Cancer Survivor returns to racing

By Jonah Bronstein
CNHI News Service

Grand Island, N.Y.— Perhaps no Grand Islander enjoyed ringing in the New Year more than Tim Phillips.
Less than a year ago, Phillips, 45, wasn’t exactly sure he would make it to 2006. In March, he was diagnosed with prostate cancer. The news came just as Phillips was readying for his sixth season of sprint car racing. It was to be the first time in his career that Phillips would be racing a brand-new car, but his health problems forced him to sit out the 2005 campaign.


“It was at a time when everything in life couldn’t be going better,” Phillips said this week. “I had two beautiful children. My wife and I had just bought a house a year-and-a-half earlier. It was quite a blow.”
Because Phillips was relatively young for a cancer patient, radiation treatment was not an option. He was going to have to have his prostate surgically removed.
“I was very scared,” he said. “This was my first surgery for any reason.”

Phillips underwent a robotic prostatectomy at the Henry Ford Center in Detroit in July. Initially, Phillips’ insurance company denied his request to have the surgery performed at the Ford Center by Dr. Mani Menon, who developed robotic prostatectomy and has performed more than 1,700 operations. The insurance company wanted Phillips to have the operation at Roswell Cancer Institute, which had done less than 100 robotic prostatectomy surgeries.

After a month-long hearing, Phillips was ultimately allowed to have the surgery performed by Menon. He had a six-armed, one-inch surgical robot inserted into his stomach at 1 p.m. on a Tuesday and was discharged from the hospital at 6 p.m. the following day.
Phillips says it took less than a month for him to feel totally recovered. He was happy to be alive and healthy, but there was something missing.

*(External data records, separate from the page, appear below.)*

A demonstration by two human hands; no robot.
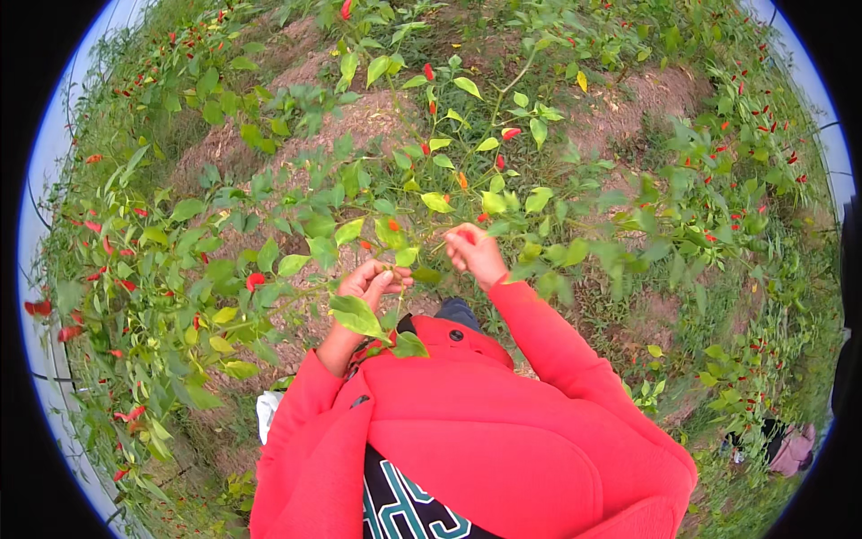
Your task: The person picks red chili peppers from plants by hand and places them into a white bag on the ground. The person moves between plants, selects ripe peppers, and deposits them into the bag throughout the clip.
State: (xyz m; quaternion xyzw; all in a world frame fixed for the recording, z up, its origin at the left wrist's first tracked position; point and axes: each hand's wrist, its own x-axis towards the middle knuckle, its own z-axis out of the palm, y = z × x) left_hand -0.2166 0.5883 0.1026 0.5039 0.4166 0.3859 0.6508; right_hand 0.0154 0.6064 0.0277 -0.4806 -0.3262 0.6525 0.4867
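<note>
My left hand (pixel 369 284) pinches a thin stem of a chili pepper plant between thumb and fingertips. Broad green leaves (pixel 357 315) hang from the plant just below that wrist. To its right, and a little higher in the picture, my right hand (pixel 475 256) is curled around a red chili pepper (pixel 466 236), which shows only partly between the fingers. Above and between the hands, an orange-red chili (pixel 393 225) and an orange chili (pixel 462 180) show among the leaves. Another red chili (pixel 511 133) sits higher on the branches.
Chili plants with many red pods surround me; a large red one (pixel 255 281) is at left. Bare reddish soil (pixel 363 121) shows between rows. A white bag-like item (pixel 268 412) lies by my left side. A pink and black bundle (pixel 791 450) is at lower right, unclear.
</note>
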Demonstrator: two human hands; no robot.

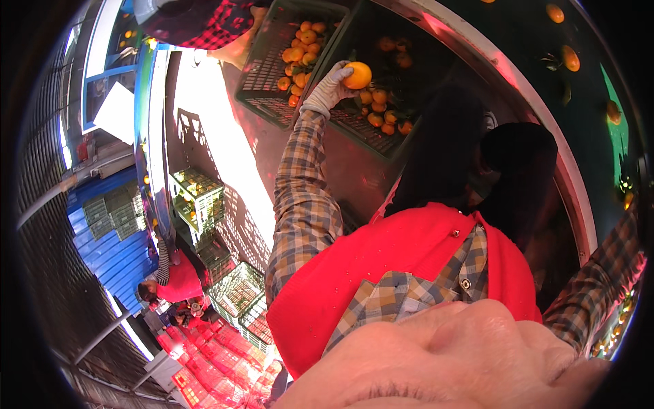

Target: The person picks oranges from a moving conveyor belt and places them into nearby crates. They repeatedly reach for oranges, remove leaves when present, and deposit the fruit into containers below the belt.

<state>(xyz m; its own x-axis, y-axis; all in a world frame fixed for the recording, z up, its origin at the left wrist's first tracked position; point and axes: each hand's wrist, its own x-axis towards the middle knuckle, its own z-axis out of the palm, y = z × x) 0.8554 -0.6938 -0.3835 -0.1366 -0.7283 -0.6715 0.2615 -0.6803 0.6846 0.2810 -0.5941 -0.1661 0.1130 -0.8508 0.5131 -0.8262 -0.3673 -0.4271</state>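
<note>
My left hand [330,88], in a whitish knitted glove, holds an orange citrus fruit [357,75] with thumb and fingers. It is above the near side of a dark green plastic crate [357,137] that holds several small orange citrus fruits [379,107], some with leaves. Beside it, a second slatted crate [260,105] contains more orange fruits [308,37]. My right forearm, in a checked sleeve, reaches to the right rim of the picture; the right hand is out of view. Scattered fruits [570,58] lie on a dark green belt to the right.
A pale curved rail [567,153] runs between my legs and the belt. Another person's checked sleeve [225,23] reaches beside the second crate. Stacked green crates [199,191] stand at left, near a person in red [179,278]. Red crates [225,358] fill the lower left.
</note>
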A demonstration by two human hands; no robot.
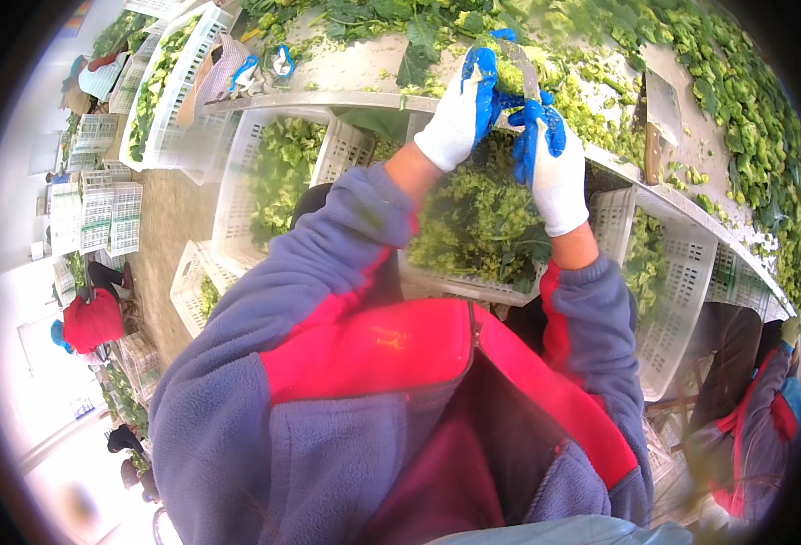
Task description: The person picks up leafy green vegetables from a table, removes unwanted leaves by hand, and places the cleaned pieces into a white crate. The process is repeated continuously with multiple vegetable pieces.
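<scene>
Both my hands wear white gloves with blue coated palms and fingers, raised over the near edge of the metal work table [373, 101]. My left hand [476, 92] holds a pale green broccoli or cauliflower floret piece [508, 73]. Beside it, my right hand [543, 146] grips a knife with a curved blade [528, 71], which lies against the vegetable. The knife's handle is hidden in the glove. Below the hands, a white plastic crate [468, 287] holds cut green florets and leaves. Trimmings [588, 102] are scattered on the table just beyond my right hand.
A cleaver with a wooden handle [653, 153] lies at the right on the table. Heaped florets [748, 136] line the far side. Crates stand left [226, 197] and right [676, 293] of me. A co-worker [758, 429] sits at the right; another person in red [93, 320] is far left.
</scene>
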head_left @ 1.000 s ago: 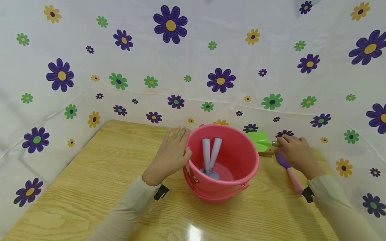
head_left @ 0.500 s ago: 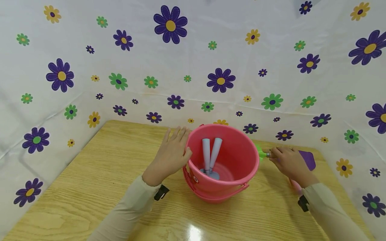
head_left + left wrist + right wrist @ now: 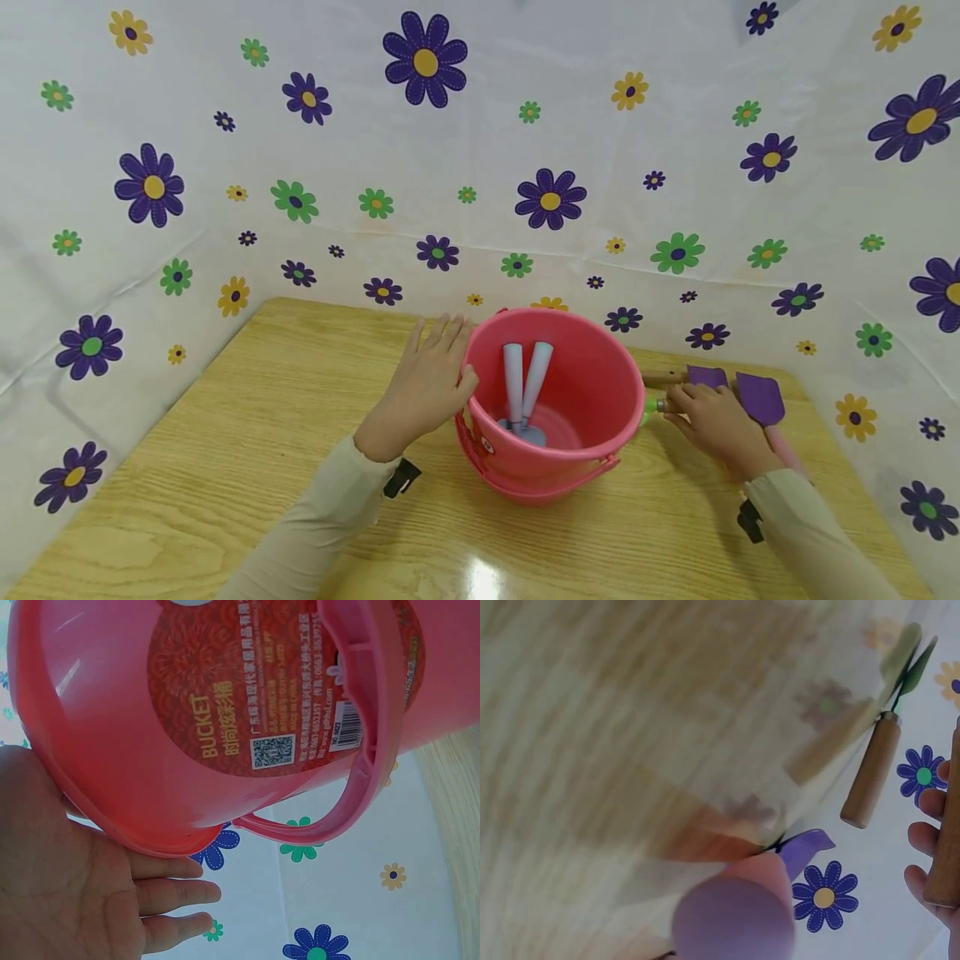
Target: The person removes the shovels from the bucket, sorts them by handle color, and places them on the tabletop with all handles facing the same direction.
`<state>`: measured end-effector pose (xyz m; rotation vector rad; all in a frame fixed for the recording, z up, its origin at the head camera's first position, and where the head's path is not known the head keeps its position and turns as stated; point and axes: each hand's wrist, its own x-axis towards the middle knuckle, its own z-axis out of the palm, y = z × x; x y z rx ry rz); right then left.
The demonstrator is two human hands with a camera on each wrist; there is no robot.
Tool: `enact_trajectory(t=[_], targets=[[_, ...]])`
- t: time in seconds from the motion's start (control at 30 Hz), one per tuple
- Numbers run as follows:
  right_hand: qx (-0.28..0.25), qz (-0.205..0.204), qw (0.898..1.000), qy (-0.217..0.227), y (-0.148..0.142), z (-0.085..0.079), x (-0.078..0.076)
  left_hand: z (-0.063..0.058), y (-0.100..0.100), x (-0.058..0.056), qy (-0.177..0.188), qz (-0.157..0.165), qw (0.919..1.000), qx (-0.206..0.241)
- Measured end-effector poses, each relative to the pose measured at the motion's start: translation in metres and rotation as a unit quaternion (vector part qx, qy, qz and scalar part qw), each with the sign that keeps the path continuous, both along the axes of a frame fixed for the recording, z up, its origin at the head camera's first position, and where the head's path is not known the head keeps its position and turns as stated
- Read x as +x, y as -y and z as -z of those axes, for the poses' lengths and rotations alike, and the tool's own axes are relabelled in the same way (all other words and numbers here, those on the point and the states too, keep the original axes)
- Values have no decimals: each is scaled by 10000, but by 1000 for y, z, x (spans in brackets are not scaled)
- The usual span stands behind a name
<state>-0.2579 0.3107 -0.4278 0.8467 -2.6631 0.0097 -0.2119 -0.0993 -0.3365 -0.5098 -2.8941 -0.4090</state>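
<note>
Compared with a second ago, the right hand [image 3: 716,421] sits lower and nearer the pink bucket [image 3: 540,471], at its 3 o'clock. The green trowel [image 3: 648,407] then showed its whole blade beside the rim; now the bucket hides all but a sliver. Two purple blades [image 3: 760,398] now show past that hand. The left hand [image 3: 423,383] is where it was, at the bucket's 9 o'clock, fingers straight and resting against its side. The right fingers are clamped on the trowel's handle.

The left wrist view adds a round red label [image 3: 225,697] reading "BUCKET". The right wrist view, partly blurred, shows a second green tool [image 3: 874,772] with a wooden handle and metal collar, near 1 o'clock.

The bucket is smooth, shiny and plastic-looking; inside, two tools with pale, tapering handles [image 3: 513,383] lean upright. Beneath is a wood-grain table [image 3: 187,467]; behind, a flower-printed white sheet [image 3: 352,142].
</note>
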Motion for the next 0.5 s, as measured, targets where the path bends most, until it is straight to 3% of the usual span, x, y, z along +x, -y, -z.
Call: enact_trajectory(t=[0.2, 0.5], targets=[[134, 149, 9993, 302, -2, 7, 2, 0, 0, 0, 13, 14, 10000, 3], [245, 101, 9991, 330, -1, 14, 4, 0, 0, 0, 29, 16, 10000, 13]])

“Racing is very important to him,” his wife, Pam, said. “It’s something he loves to do. ... He came back and helped with the team last year, but numerous times he said it was killing him not to be out there.” Phillips’ plan was to return to racing at the Hangover 150 on Jan. 1. But he ended up being a surprise fill-in at the Canadian Sprint Car Nationals on Sept. 17. “It felt really good,” he said. “Even though I was unfamiliar with the car.”

He stresses that he could not have returned to the sport he loves without the support from his family, local churches and sponsors. Phillips, the third-generation owner of Tim Phillips Garage Inc. on Baseline Road, is currently familiarizing himself with the car he will be driving May 7, when the Southern Ontario Sprints 2006 campaign opens. He said he enters this season with a little more respect for safety, evidenced by his car’s newest editions — an encapsulated race seat and a Hans device that protects against neck stem fractures, the most common cause of racing-related deaths.

“After you’ve gone through what I’ve gone through, you kind of have a new appreciation for how short life can be,” he said. “Life can be so short, and can be taken away at any time.”